As the assembly of the 10-foot x 10-foot x 10-foot model was nearing its conclusion the host institution had arranged for press visits for me to be interviewed for a story in the coming weekend art section. When the reporter arrived we were all deep in the work with a couple of us, me included, pretty much inside the bowels of the model so she stood observing us work while I extricated myself from the inside.

And her first question? “What’s with all the gray socks?”

It turned out that every one of us had the same sartorial strategy of wearing insulated gray socks, and she was bewildered by it. All she could see was a group of middle aged men writhing around the platform, each wearing nearly identical thermal gray socks. We assured her with straightest possible faces that these were the uniforms of our rank as master artifact caretakers. I’m not sure if she bought it, but we all had a great time as the ice was broken.

All because of identical gray socks.

The Metaphysics of Lost Socks

One of the undeniable truths of the cosmos is that if you own  pair of socks for long enough, one of them will disappear into some alternate universe that is accessed only through a worm hole masquerading as a dryer vent hose.  (A second undeniable truth, below, is the follow-up to the first truth.)  When this missing-sock episode happens to you, like me you will probably wait some seemingly interminable period awaiting for the return of the sock.  Then comes the day you mournfully dispose of the remaining sock.  It is only at that point that the original missing sock suddenly navigates its way back through the worm hole and suddenly you once again have an un-mated sock.

Admit it, you know this is the truth.

Given the unified synthesis of metaphysics there is an inexorably linked correlated truth.  And that is the metaphysical certitude I am banking on right now.

My workhorse camera in the shop is a Canon G16.  Sometime in the last few weeks I misplaced the battery charger; it is simply not in any of the usual places I might keep it.  At the moment the camera hangs forlornly in its usual place.

In keeping with the modified Law of Lost Socks I ordered a replacement battery charger from ebay, knowing that the day after the new one arrives the “lost” one will navigate its way back from the Place of Upside Down Things.  The arrival of the new charger will be Tuesday, I expect to find the old one on Wednesday.  Then I’ll have two, so one will live in the barn and one will live in the cabin.

A Reader’s Adventures With Gelatin Molds

I got this note recently, and it encouraged me immensely. This is the fellow who planted the seed in the first place in some correspondence going back to last autumn. We have continued to communicate with our respective tinkering with the process.

Hi Don,

I’ve been meaning to follow up with you on my experimentation with the gelatin molds.

In short, at least for now, I’ve changed my expectations for the gelatin mold. I have had excellent results but have changed my goal of utilizing the gelatin mold for “mass” production. Rather, I think these molds work well for making a few casts.

While the gelatin may not last for years like a silicone or urethane rubber mold, it’s key advantage is that it can be melted down after use and reused. Given the cost of quality silicon and urethane this is noteworthy.
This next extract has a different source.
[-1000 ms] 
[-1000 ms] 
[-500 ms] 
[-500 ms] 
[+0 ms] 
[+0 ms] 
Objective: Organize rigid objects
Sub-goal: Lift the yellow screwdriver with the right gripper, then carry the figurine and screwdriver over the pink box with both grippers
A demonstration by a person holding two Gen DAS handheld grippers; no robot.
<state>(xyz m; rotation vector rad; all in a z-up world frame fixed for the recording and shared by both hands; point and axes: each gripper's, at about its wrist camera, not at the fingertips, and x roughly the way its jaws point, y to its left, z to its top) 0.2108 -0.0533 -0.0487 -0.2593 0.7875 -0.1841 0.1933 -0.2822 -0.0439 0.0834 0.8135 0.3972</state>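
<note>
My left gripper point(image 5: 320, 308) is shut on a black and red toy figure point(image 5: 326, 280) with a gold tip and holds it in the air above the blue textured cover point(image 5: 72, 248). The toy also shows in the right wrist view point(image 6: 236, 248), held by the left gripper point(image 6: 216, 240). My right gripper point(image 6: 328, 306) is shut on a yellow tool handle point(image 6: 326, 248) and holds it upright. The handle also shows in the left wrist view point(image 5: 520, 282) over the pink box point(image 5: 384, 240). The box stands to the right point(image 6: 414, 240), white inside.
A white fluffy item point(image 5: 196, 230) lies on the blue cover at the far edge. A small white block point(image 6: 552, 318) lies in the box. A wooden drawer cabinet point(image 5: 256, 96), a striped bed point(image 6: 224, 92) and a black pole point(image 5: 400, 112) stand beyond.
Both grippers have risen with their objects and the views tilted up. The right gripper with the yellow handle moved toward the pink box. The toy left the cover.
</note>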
I ended up with a basic formula of 2 parts liquid hide glue to 1 part glycerin (by volume). I bought some hardener but haven’t used it.
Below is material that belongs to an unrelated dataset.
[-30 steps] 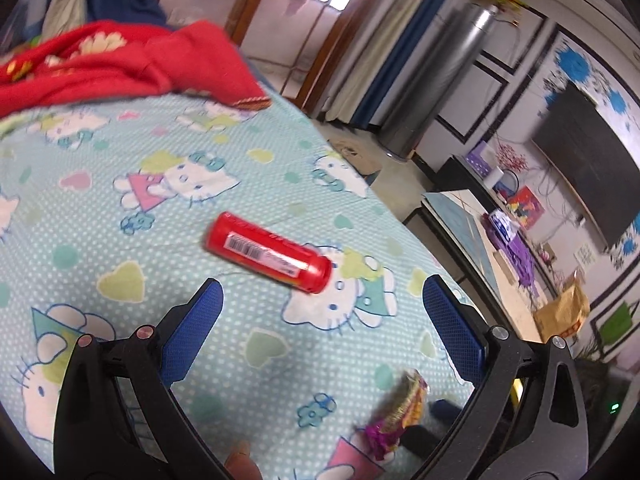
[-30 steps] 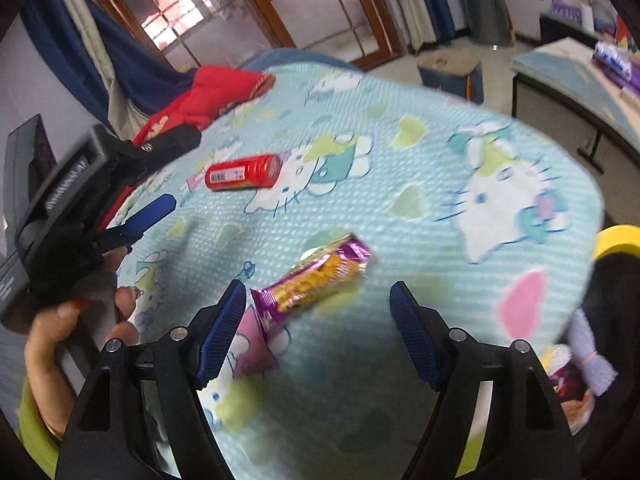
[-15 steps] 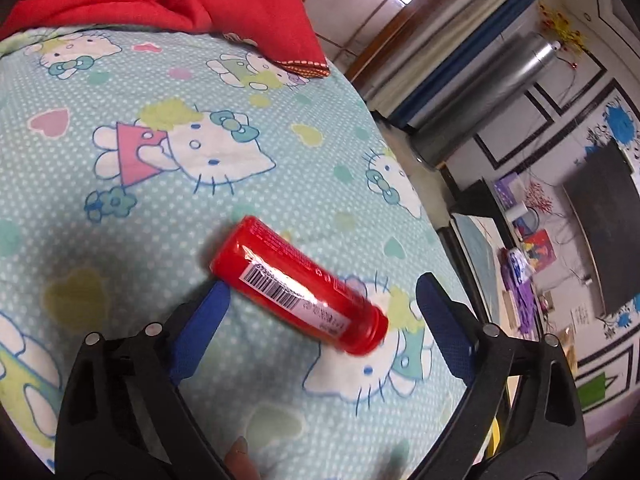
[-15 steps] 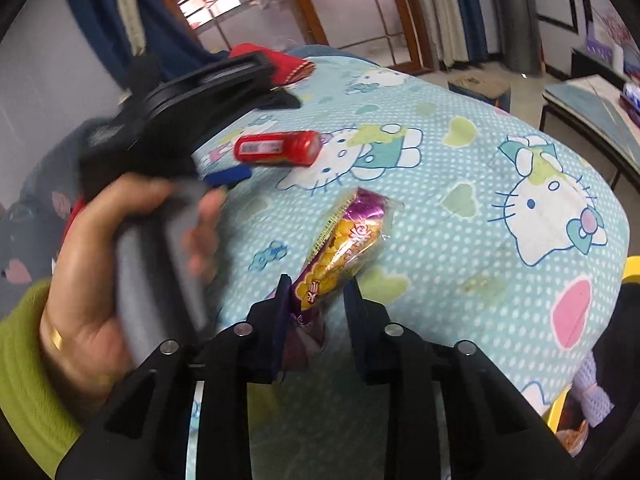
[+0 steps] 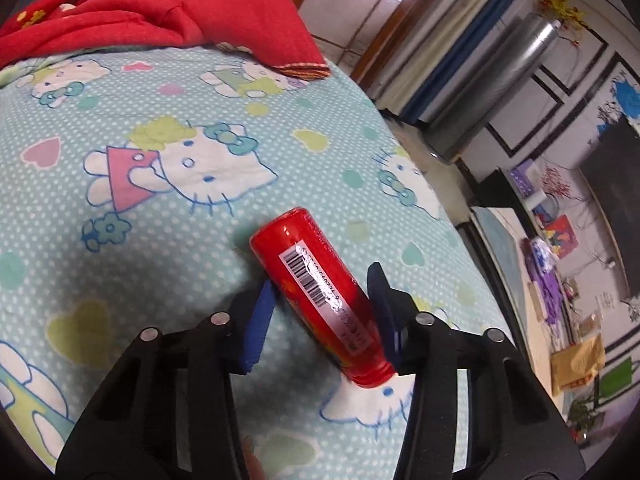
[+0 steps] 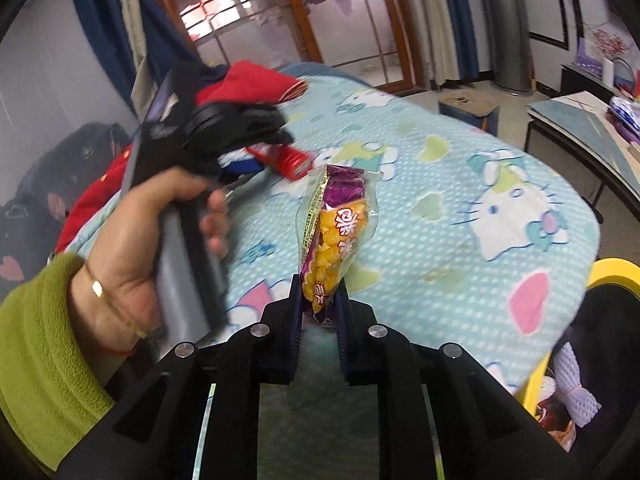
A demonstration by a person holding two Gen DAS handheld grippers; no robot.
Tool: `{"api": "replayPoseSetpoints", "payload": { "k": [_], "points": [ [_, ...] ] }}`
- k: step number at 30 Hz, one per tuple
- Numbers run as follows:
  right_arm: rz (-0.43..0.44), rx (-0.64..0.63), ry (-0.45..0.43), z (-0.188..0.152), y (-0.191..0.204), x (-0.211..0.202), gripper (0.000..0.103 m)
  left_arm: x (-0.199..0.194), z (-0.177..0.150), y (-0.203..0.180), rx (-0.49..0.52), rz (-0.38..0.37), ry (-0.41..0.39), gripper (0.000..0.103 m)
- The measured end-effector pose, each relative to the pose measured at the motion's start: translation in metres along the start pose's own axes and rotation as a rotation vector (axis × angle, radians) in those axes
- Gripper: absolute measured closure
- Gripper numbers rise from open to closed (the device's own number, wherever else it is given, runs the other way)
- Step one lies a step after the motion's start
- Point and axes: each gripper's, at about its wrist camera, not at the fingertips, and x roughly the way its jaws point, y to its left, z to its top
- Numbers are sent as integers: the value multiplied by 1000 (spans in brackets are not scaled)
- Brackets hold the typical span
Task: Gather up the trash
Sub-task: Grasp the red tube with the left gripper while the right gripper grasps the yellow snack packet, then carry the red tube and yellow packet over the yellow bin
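Note:
A red bottle (image 5: 292, 244) with a barcode label lies across the cartoon-cat bed sheet (image 5: 180, 92). My left gripper (image 5: 320, 280) straddles it, its jaws closing, and both blue pads touch the bottle's sides. In the right wrist view the bottle's red cap (image 6: 294, 160) sticks out of that gripper, which a hand (image 6: 160, 220) in a green sleeve holds. My right gripper (image 6: 319, 292) is closing on the lower end of a purple and yellow snack wrapper (image 6: 340, 224), which stands up from its fingers above the sheet.
A red blanket (image 5: 160, 12) is bunched at the bed's far end. A yellow-rimmed bin (image 6: 612, 272) with a dark liner stands off the bed's right side. Beyond the bed are a cardboard box (image 6: 468, 108) on the floor and a low table (image 6: 580, 128).
My left gripper came down around the red bottle and narrowed from wide open to touching it. My right gripper closed on the snack wrapper and lifted it off the sheet.

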Motion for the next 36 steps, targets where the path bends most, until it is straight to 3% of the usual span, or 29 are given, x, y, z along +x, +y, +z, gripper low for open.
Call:
{"api": "replayPoseSetpoints", "payload": {
  "k": [5, 12, 20, 36],
  "points": [
    [-43, 35, -36, 7, -21, -11, 88, -14, -12, -18, 80, -65, -6, 77],
    [-105, 64, -74, 14, -52, -30, 88, -29, -40, -57, 228, -147, 11, 78],
    [-166, 94, -103, 18, -82, -47, 88, -49, -68, -101, 368, -222, -22, 78],
    [-252, 155, -131, 5, -125, -86, 88, -76, -103, -146, 494, -339, -25, 78]
  ]
}}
I enlisted the help of my 6 year old daughter. We started with making a mold of a quarter and then making a cast in chocolate.

Then during Valentine’s Day she made a clay sculpture and then we made another chocolate cast

Then I moved on to a simple wood carving. The gelatin mold worked well here. Unfortunately I seem to have deleted the picture of the cast. Detail replication still very high.

I have kept my recycled gelatin mold material in my refrigerator for about 3-4 months and there has been no sign of spoilage.

More experimentation to come. I’ll keep you posted on the results.